= Timothy R. Parsons =

Canadian oceanographer (1932–2022)

Timothy Richard Parsons, (1 November 1932 – 11 April 2022) was a Canadian oceanographer and the first Canadian to receive a Japan Prize.

==Background and career==
Tim Parsons was born in Colombo, Ceylon, and received a Bachelor of Science degree in 1953, a Master of Science degree in 1955, and a Ph.D. in 1958 all, from McGill University. He began his research career at the federal government's Pacific Biological Station in Nanaimo, British Columbia, before becoming a Professor of Oceanography at the University of British Columbia from 1972 until his retirement in 1992, and subsequently an Honorary Research Scientist at the Institute of Ocean Sciences in Sidney, British Columbia, Canada.

==Contributions==
Parsons was a biological oceanographer with a strong scientific interest in the application of oceanography for the solution of problems in fisheries and ocean pollution.
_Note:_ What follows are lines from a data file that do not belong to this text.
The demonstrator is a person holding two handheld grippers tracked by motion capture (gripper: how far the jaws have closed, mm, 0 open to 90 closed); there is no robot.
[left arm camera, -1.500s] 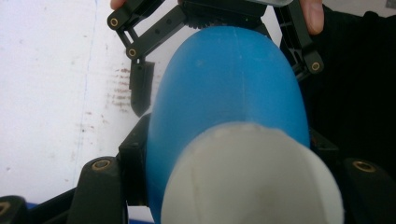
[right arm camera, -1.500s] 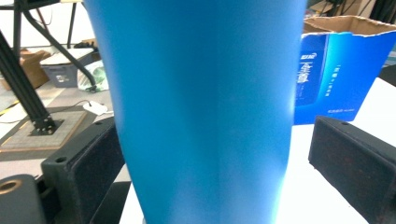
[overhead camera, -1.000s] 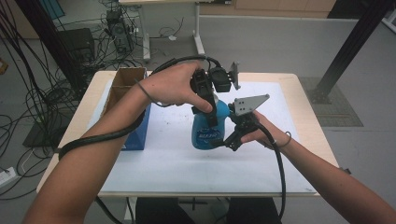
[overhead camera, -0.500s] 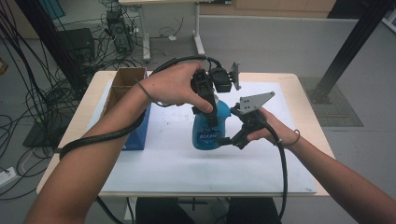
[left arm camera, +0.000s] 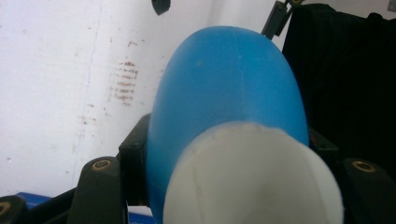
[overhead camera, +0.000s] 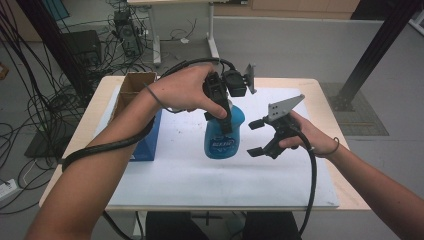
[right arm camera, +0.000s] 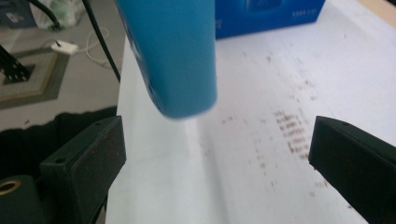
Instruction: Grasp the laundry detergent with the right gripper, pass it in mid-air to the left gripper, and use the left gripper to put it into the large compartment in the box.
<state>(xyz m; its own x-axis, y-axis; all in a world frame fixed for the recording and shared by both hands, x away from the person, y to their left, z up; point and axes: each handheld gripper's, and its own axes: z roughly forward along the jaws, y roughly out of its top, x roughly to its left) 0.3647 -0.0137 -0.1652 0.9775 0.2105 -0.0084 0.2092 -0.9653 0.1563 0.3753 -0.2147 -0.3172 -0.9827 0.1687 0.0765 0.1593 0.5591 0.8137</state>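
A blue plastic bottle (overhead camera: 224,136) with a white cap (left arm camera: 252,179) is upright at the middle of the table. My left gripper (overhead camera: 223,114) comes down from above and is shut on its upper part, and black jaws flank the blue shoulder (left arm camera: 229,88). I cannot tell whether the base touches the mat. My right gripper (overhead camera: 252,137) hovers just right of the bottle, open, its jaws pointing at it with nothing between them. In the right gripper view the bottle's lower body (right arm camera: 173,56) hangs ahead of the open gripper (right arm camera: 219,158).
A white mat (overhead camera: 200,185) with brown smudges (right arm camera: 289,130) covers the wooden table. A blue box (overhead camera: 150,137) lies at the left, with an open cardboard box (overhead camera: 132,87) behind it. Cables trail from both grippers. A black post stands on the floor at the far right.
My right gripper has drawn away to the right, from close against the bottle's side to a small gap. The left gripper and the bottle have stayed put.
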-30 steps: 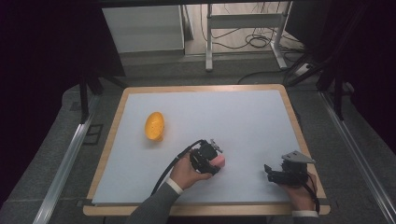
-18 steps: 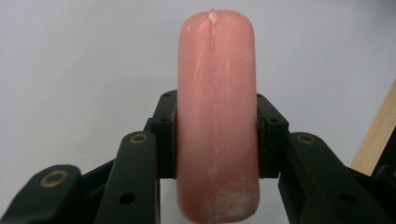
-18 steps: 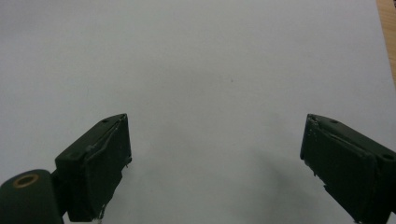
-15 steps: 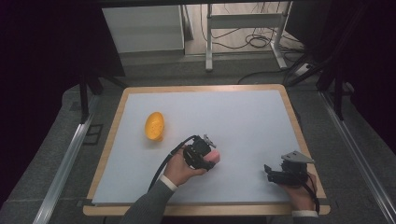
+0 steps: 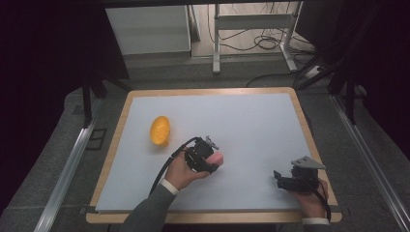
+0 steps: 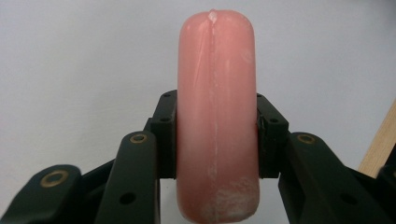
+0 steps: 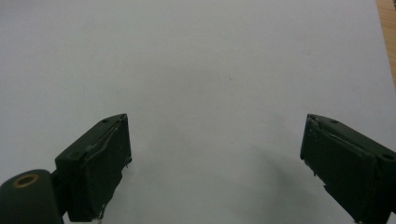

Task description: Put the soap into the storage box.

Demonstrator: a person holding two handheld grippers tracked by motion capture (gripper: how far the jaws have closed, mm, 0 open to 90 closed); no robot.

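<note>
A pink sausage-shaped object (image 6: 216,116) stands upright between the jaws of my left gripper (image 6: 216,135), which is shut on it. From above, the same pink object (image 5: 215,159) shows at the tip of the left gripper (image 5: 205,158) near the middle of the white mat, held a little above it. My right gripper (image 5: 284,180) rests near the mat's front right corner, its jaws wide apart with nothing between them (image 7: 215,154). An orange oval bowl-like object (image 5: 160,130) lies on the mat at the left.
The white mat (image 5: 241,116) covers a wooden-edged table (image 5: 212,91). Metal rails run along both sides on the floor, and a desk frame with cables (image 5: 261,38) stands beyond the far edge.
My left gripper, holding the pink object, has moved left and slightly away from the front edge toward the orange object. The right gripper has stayed in place.
</note>
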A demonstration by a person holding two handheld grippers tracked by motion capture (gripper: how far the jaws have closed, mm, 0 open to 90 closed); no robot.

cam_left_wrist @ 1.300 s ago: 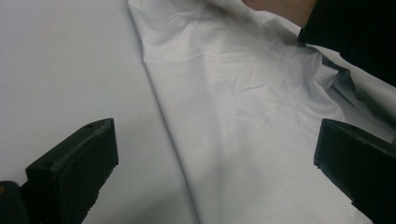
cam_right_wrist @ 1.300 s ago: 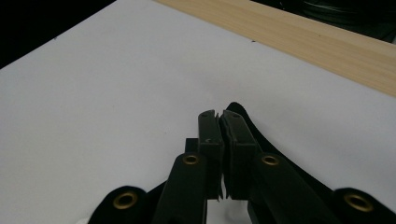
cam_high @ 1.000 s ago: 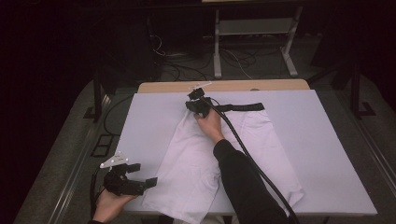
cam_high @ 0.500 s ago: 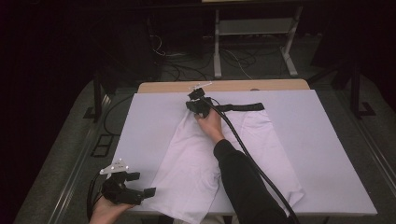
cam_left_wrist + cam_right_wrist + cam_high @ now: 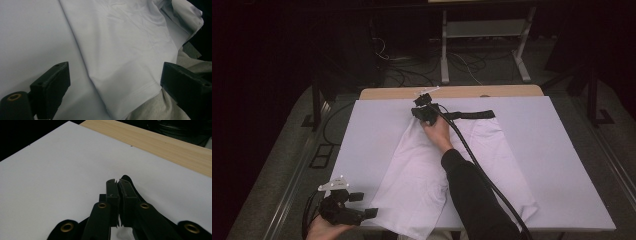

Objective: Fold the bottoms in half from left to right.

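One white garment (image 5: 447, 170) with a black waistband (image 5: 472, 115) lies spread on the white table cover (image 5: 562, 165), waistband toward the far edge, hem at the near edge and slightly overhanging it. Bare cover lies open on both sides of it; a strip of wooden tabletop (image 5: 492, 91) shows beyond. Two grippers counted. The right gripper (image 5: 117, 185) is clenched at the waistband's left end; whether cloth is pinched cannot be told. The left gripper (image 5: 362, 205) sits at the near left corner, released, jaws just closing slightly, straddling the hem (image 5: 130, 95) without pressing it.
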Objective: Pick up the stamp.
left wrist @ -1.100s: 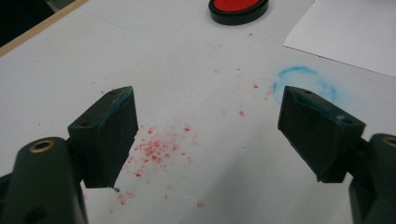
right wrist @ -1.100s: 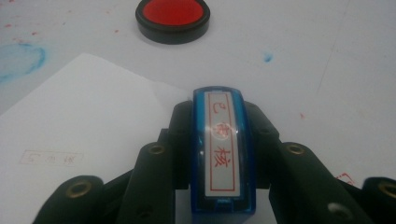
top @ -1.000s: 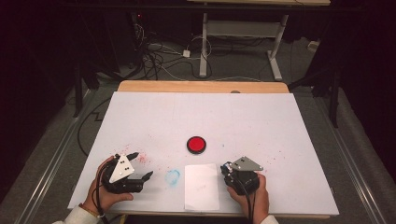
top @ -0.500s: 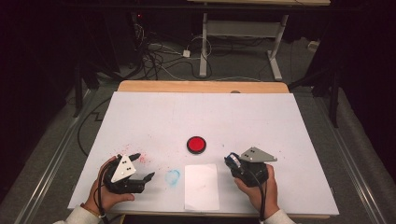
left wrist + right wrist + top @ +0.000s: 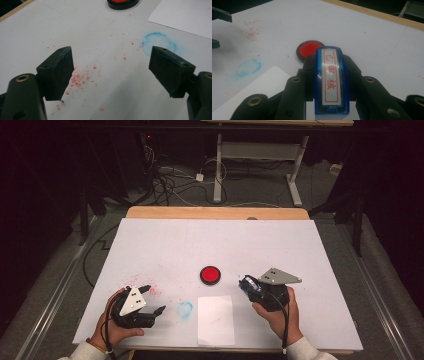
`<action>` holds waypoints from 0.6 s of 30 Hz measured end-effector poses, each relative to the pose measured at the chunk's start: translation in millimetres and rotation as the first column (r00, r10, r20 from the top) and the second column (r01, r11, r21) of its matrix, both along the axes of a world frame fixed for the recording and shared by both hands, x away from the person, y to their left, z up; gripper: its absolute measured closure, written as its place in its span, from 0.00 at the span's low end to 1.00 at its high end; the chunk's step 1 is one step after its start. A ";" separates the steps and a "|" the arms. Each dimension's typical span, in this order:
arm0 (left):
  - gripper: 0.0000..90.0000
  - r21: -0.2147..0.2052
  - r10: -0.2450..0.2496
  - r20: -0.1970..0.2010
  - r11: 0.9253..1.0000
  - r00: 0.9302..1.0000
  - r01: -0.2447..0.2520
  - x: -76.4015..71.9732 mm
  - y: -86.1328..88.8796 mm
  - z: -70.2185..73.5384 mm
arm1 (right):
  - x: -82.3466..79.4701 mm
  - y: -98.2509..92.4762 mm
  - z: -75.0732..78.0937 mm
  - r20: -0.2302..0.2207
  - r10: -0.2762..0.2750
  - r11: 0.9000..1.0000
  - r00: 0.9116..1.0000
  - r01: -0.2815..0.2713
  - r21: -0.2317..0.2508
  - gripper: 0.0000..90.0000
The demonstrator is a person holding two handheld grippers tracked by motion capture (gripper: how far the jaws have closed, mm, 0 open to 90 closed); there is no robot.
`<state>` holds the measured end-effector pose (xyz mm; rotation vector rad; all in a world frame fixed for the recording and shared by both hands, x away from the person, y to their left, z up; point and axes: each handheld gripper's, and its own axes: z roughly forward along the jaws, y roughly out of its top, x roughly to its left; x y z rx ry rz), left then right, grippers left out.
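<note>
Between the right claw's jaws sits the blue stamp, clamped tight, above the table, near the red ink pad. Left claw gapes open, holding nothing.

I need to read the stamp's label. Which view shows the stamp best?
The right gripper view: the stamp sits close between the right gripper's shut jaws, its red-lettered label facing the camera. The high view shows just a small blue bit of it at that gripper's tip.
</note>
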<state>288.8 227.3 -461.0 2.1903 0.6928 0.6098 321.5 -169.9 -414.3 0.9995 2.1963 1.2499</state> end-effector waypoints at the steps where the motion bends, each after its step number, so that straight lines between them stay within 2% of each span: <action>1: 0.21 0.003 -0.003 0.000 1.000 1.000 0.003 0.3 -1.1 -0.3 | -0.1 0.3 0.6 0.000 0.000 1.000 1.000 0.000 -0.001 0.78; 3: 0.21 0.000 -0.009 -0.015 1.000 1.000 0.009 -0.1 -2.9 -1.1 | -0.1 0.9 2.0 0.007 0.014 1.000 1.000 -0.014 0.001 0.78; 5: 0.21 -0.004 -0.011 -0.017 1.000 1.000 0.011 -0.5 -3.3 -1.2 | -0.6 1.9 4.2 0.008 0.022 1.000 1.000 -0.022 0.001 0.78; 10: 0.21 -0.021 -0.005 -0.022 1.000 1.000 0.005 -1.0 -1.7 -0.6 | -1.1 4.8 11.5 0.042 0.058 0.998 0.997 -0.059 0.005 0.78; 14: 0.21 -0.026 0.004 -0.013 1.000 1.000 -0.004 0.0 -4.5 0.6 | 0.8 7.6 15.8 0.050 0.054 0.998 0.997 -0.055 0.023 0.78; 18: 0.21 -0.016 -0.012 -0.008 1.000 1.000 0.011 1.6 -11.4 -0.2 | 2.9 12.3 17.1 0.051 0.062 0.997 0.997 -0.064 0.032 0.78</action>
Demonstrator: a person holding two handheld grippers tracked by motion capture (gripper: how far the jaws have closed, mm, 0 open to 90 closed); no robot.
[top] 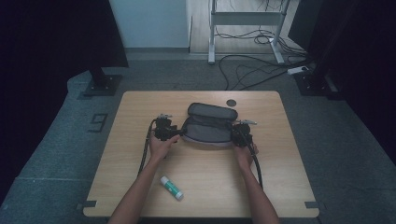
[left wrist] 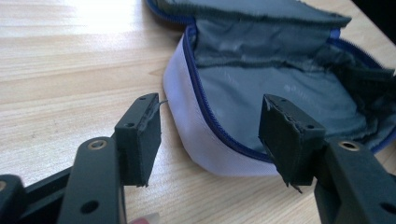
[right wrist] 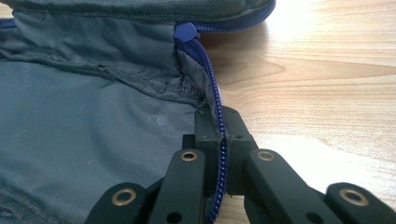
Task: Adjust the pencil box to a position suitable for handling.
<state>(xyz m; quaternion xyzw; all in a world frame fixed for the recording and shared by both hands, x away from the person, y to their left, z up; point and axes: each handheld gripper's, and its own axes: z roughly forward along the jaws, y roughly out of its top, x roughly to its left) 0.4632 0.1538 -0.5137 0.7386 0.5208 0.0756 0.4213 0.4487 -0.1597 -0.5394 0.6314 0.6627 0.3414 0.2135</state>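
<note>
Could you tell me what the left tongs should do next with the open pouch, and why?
Probably ease the left tongs forward and close on the pouch rim. They stand open astride that rim without touching it, while the right tongs are shut on the opposite zipper edge.

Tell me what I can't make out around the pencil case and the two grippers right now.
- Pencil case floor: in the left gripper view its far end is cut off by the right edge; the high view is too small.
- Glue stick label: too small in the high view.
- Right gripper, shut on the zipper edge: its own jaws hide the pinched part.
- Left gripper stands open at the case's end; whether a jaw touches the wall is unclear.
</note>
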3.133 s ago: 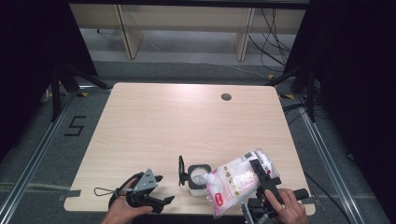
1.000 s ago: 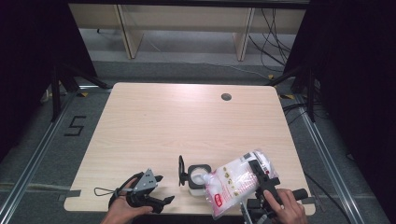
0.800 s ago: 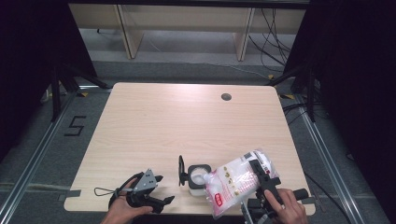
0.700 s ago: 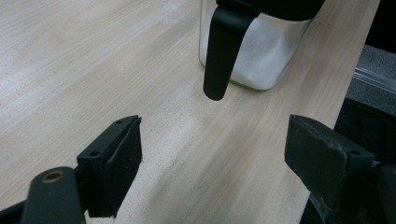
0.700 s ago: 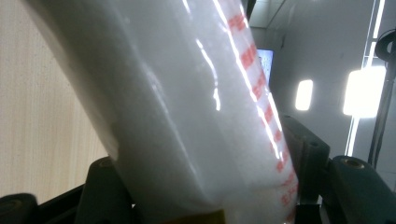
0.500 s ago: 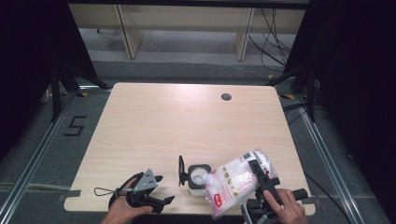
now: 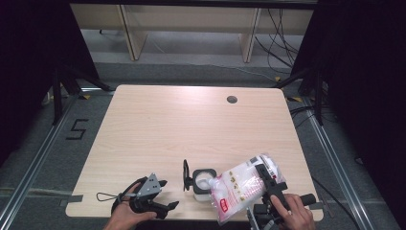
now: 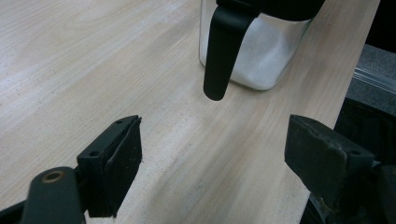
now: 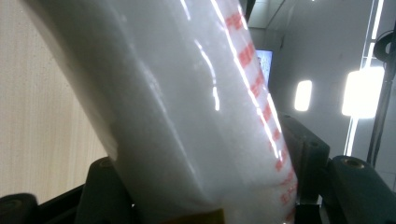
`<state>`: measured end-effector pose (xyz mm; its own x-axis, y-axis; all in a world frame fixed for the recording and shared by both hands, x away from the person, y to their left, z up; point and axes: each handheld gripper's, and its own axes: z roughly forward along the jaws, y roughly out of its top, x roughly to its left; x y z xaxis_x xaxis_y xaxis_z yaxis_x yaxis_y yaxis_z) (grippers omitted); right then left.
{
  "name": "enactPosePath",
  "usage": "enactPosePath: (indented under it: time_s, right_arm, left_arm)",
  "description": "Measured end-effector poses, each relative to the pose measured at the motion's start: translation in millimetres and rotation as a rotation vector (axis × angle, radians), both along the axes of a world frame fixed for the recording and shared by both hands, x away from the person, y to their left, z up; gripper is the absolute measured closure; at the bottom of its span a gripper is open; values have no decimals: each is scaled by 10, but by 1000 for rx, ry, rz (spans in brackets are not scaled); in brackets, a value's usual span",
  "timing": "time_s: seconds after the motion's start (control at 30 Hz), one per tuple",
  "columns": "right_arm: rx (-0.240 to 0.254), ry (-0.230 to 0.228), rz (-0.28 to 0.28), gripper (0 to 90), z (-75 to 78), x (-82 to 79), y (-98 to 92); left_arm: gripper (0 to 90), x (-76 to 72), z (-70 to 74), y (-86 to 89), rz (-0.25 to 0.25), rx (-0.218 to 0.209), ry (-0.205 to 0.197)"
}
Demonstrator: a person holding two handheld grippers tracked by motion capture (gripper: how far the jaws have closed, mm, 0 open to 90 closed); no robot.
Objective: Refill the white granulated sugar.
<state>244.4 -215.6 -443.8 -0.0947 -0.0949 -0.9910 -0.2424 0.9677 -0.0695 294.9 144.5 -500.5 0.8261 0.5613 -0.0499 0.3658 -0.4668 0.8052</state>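
Dark curtains flank a pale wooden surface in the high view, bare except at its near edge. There a square clear jar with a black rim stands with its lid swung open to one side, white grains showing inside. The right gripper clamps a plastic bag of white granules, tilted so that its lower end hangs over the jar's mouth. The left gripper rests well to the jar's left, holding nothing. Nothing steadies the jar, so a nudge from the bag could slide it toward the near edge, and a sudden rush of grains could miss the small opening.

From the left gripper view, the jaws stand wide apart and empty above the wood, and the jar with its hanging black lid tab sits just ahead. A careless forward push here could tip it.

From the right gripper view, the jaws press on both sides of the bag, whose smooth film bulges between them. Slippery film and shifting contents could let it slide out.
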Motion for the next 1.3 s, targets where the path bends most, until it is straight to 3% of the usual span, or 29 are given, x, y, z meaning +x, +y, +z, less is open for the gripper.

His lifetime work has been to establish a new ecosystem approach for the management of fisheries using oceanographic information. He has followed a research program of developing methods, conducting large scale experiments using mesocosms and making observations in the Gulf of Alaska and the Beaufort Sea. Some of his seminal contributions included his deep involvement in the Controlled Ecosystem Pollution Experiment (CEPEX), his authorship of a widely used textbook and a manual of seawater analysis.

==Honours==
He became a Fellow of the Royal Society of Canada in 1979, was the first and remains the only Canadian to be awarded the Japan Prize in 2001, and was invested as an Officer of the Order of Canada, in 2005. In 2007, he received an honorary Doctoral degree in Science from the University of Victoria.

==Death==
Parsons died on 11 April 2022 in Victoria, British Columbia, Canada.